* What this task involves
Give back every line of the data, transcribed exactly.

---

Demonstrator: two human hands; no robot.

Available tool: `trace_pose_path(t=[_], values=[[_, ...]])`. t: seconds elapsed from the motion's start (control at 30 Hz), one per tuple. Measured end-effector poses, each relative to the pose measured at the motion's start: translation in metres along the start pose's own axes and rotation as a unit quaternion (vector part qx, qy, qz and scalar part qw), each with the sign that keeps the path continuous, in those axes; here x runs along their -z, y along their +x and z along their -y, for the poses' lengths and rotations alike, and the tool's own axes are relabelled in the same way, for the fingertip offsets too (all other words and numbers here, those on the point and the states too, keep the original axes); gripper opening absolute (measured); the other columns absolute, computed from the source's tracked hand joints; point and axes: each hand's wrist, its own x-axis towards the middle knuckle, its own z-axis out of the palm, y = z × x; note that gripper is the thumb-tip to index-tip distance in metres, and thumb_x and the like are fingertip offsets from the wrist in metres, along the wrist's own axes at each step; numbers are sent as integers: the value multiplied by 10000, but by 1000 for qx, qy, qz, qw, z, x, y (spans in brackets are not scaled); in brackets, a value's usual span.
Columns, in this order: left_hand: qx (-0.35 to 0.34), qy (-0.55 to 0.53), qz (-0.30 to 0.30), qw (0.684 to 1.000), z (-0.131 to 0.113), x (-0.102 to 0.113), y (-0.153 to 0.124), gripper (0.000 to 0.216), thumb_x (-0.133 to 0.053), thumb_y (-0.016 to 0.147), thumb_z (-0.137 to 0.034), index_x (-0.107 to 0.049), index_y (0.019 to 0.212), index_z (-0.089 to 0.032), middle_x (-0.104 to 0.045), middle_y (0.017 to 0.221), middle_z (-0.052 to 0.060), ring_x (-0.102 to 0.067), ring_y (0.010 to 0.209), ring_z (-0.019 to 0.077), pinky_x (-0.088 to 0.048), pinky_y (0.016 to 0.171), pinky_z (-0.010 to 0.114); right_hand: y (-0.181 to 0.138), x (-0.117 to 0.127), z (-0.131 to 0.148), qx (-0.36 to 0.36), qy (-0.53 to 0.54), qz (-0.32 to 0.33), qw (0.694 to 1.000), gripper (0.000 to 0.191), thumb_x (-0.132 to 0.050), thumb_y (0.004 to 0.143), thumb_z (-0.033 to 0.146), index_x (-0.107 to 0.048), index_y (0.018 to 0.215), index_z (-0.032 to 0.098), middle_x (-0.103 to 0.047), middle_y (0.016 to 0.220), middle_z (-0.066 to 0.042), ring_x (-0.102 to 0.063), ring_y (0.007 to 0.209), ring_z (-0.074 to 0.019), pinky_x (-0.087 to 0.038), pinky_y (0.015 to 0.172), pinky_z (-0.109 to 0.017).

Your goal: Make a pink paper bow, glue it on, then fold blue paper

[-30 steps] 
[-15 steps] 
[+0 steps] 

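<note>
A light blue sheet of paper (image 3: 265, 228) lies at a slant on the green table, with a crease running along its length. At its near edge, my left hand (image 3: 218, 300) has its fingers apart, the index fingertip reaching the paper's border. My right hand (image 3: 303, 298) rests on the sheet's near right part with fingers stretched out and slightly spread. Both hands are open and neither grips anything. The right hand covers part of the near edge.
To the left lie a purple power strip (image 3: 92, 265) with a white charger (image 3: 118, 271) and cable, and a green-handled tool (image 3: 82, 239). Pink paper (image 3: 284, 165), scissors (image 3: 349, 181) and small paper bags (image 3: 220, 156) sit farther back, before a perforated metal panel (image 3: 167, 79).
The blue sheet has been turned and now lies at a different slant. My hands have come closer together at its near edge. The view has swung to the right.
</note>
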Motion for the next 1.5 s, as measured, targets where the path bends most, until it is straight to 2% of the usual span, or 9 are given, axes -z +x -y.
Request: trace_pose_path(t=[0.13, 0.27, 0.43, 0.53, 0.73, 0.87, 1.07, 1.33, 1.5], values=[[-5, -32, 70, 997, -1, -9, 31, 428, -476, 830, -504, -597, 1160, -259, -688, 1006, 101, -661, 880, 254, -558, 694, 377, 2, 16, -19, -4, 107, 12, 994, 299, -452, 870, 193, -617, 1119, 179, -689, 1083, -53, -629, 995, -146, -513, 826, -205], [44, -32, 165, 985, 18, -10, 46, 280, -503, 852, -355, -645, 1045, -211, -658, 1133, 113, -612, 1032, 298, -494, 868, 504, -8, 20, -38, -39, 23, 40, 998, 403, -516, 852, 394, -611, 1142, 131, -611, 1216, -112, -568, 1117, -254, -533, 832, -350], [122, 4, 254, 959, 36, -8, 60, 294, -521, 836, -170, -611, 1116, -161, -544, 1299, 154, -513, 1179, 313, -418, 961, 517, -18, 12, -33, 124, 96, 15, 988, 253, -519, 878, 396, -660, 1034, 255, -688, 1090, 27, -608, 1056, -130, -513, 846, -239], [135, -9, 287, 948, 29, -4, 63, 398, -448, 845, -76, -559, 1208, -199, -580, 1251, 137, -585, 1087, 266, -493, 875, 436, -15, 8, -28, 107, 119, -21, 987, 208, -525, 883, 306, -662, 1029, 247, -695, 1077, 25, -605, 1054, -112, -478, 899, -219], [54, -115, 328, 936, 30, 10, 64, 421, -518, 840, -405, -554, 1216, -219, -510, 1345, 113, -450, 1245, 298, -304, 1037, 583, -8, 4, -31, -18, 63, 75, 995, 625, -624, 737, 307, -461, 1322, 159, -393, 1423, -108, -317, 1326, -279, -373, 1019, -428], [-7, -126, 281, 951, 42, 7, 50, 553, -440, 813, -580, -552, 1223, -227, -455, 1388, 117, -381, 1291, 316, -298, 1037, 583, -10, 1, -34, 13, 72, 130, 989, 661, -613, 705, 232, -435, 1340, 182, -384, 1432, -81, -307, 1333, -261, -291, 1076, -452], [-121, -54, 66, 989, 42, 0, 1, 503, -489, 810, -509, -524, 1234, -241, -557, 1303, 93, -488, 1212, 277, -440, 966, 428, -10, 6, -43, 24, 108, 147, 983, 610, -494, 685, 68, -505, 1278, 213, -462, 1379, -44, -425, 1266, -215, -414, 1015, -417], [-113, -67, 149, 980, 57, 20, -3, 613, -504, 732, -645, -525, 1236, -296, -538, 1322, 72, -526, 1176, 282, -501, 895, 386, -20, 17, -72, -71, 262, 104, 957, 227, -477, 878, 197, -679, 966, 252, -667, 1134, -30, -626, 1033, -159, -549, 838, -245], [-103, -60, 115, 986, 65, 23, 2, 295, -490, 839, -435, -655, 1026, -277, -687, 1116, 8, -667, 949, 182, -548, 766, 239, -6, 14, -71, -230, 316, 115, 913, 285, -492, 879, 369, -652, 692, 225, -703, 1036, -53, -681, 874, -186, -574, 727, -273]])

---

* Answer below
Demonstrator: two human hands; no robot.

Available tool: `trace_pose_path(t=[_], values=[[_, ...]])`. t: seconds elapsed from the motion's start (control at 30 Hz), one per tuple. Measured end-effector poses, each relative to the pose measured at the motion's start: translation in metres along the start pose's own axes and rotation as a unit quaternion (vector part qx, qy, qz and scalar part qw), each with the sign that keeps the path continuous, in those axes; here x runs along their -z, y along their +x and z along their -y, for the poses' lengths and rotations alike, and the tool's own axes are relabelled in the same way, for the fingertip offsets too (all other words and numbers here, those on the point and the states too, keep the original axes); gripper opening absolute (measured); the other columns absolute, computed from the source's tracked hand joints; point and axes: each hand's wrist, its own x-axis towards the middle knuckle, its own z-axis out of the palm, y = z × x; note that gripper is the thumb-tip to index-tip distance in metres, and thumb_x and the like are fingertip offsets from the wrist in metres, along the wrist's own axes at each step; numbers are sent as integers: the value multiplied by 10000, but by 1000 for qx, qy, qz, qw, z, x, y (spans in brackets are not scaled); in brackets, a value's usual span.
Columns, in this order: left_hand: qx (-0.35 to 0.34), qy (-0.55 to 0.53), qz (-0.30 to 0.30), qw (0.684 to 1.000), z (-0.131 to 0.113), x (-0.102 to 0.113), y (-0.153 to 0.124), gripper (0.000 to 0.216), thumb_x (-0.133 to 0.053), thumb_y (-0.016 to 0.147), thumb_z (-0.137 to 0.034), index_x (-0.107 to 0.049), index_y (0.019 to 0.212), index_z (-0.089 to 0.032), middle_x (-0.104 to 0.045), middle_y (0.017 to 0.221), middle_z (-0.052 to 0.060), ring_x (-0.102 to 0.067), ring_y (0.010 to 0.209), ring_z (-0.019 to 0.077), pinky_x (-0.088 to 0.048), pinky_y (0.016 to 0.171), pinky_z (-0.010 to 0.114); right_hand: y (-0.181 to 0.138), x (-0.117 to 0.127), z (-0.131 to 0.148), qx (-0.36 to 0.36), qy (-0.53 to 0.54), qz (-0.32 to 0.33), qw (0.694 to 1.000), gripper (0.000 to 0.191), thumb_x (-0.132 to 0.050), thumb_y (0.004 to 0.143), thumb_z (-0.033 to 0.146), index_x (-0.107 to 0.048), index_y (0.018 to 0.215), index_z (-0.032 to 0.098), middle_x (-0.103 to 0.047), middle_y (0.016 to 0.220), middle_z (-0.066 to 0.042), ring_x (-0.102 to 0.063), ring_y (0.007 to 0.209), ring_z (-0.074 to 0.019), pinky_x (-0.087 to 0.038), pinky_y (0.015 to 0.172), pinky_z (-0.109 to 0.017).

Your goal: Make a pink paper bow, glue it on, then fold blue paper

[-30 steps] 
[-15 steps] 
[+0 steps] 

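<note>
A light blue sheet of paper (image 3: 265, 228) lies at a slant on the green table, with a crease running along its length. At its near edge, my left hand (image 3: 218, 300) has its fingers apart, the index fingertip reaching the paper's border. My right hand (image 3: 303, 298) rests on the sheet's near right part with fingers stretched out and slightly spread. Both hands are open and neither grips anything. The right hand covers part of the near edge.
To the left lie a purple power strip (image 3: 92, 265) with a white charger (image 3: 118, 271) and cable, and a green-handled tool (image 3: 82, 239). Pink paper (image 3: 284, 165), scissors (image 3: 349, 181) and small paper bags (image 3: 220, 156) sit farther back, before a perforated metal panel (image 3: 167, 79).
The blue sheet has been turned and now lies at a different slant. My hands have come closer together at its near edge. The view has swung to the right.
</note>
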Motion for the next 1.5 s, as measured, targets where the path bends most, until it is straight to 2% of the usual span, or 9 are given, axes -z +x -y.
Request: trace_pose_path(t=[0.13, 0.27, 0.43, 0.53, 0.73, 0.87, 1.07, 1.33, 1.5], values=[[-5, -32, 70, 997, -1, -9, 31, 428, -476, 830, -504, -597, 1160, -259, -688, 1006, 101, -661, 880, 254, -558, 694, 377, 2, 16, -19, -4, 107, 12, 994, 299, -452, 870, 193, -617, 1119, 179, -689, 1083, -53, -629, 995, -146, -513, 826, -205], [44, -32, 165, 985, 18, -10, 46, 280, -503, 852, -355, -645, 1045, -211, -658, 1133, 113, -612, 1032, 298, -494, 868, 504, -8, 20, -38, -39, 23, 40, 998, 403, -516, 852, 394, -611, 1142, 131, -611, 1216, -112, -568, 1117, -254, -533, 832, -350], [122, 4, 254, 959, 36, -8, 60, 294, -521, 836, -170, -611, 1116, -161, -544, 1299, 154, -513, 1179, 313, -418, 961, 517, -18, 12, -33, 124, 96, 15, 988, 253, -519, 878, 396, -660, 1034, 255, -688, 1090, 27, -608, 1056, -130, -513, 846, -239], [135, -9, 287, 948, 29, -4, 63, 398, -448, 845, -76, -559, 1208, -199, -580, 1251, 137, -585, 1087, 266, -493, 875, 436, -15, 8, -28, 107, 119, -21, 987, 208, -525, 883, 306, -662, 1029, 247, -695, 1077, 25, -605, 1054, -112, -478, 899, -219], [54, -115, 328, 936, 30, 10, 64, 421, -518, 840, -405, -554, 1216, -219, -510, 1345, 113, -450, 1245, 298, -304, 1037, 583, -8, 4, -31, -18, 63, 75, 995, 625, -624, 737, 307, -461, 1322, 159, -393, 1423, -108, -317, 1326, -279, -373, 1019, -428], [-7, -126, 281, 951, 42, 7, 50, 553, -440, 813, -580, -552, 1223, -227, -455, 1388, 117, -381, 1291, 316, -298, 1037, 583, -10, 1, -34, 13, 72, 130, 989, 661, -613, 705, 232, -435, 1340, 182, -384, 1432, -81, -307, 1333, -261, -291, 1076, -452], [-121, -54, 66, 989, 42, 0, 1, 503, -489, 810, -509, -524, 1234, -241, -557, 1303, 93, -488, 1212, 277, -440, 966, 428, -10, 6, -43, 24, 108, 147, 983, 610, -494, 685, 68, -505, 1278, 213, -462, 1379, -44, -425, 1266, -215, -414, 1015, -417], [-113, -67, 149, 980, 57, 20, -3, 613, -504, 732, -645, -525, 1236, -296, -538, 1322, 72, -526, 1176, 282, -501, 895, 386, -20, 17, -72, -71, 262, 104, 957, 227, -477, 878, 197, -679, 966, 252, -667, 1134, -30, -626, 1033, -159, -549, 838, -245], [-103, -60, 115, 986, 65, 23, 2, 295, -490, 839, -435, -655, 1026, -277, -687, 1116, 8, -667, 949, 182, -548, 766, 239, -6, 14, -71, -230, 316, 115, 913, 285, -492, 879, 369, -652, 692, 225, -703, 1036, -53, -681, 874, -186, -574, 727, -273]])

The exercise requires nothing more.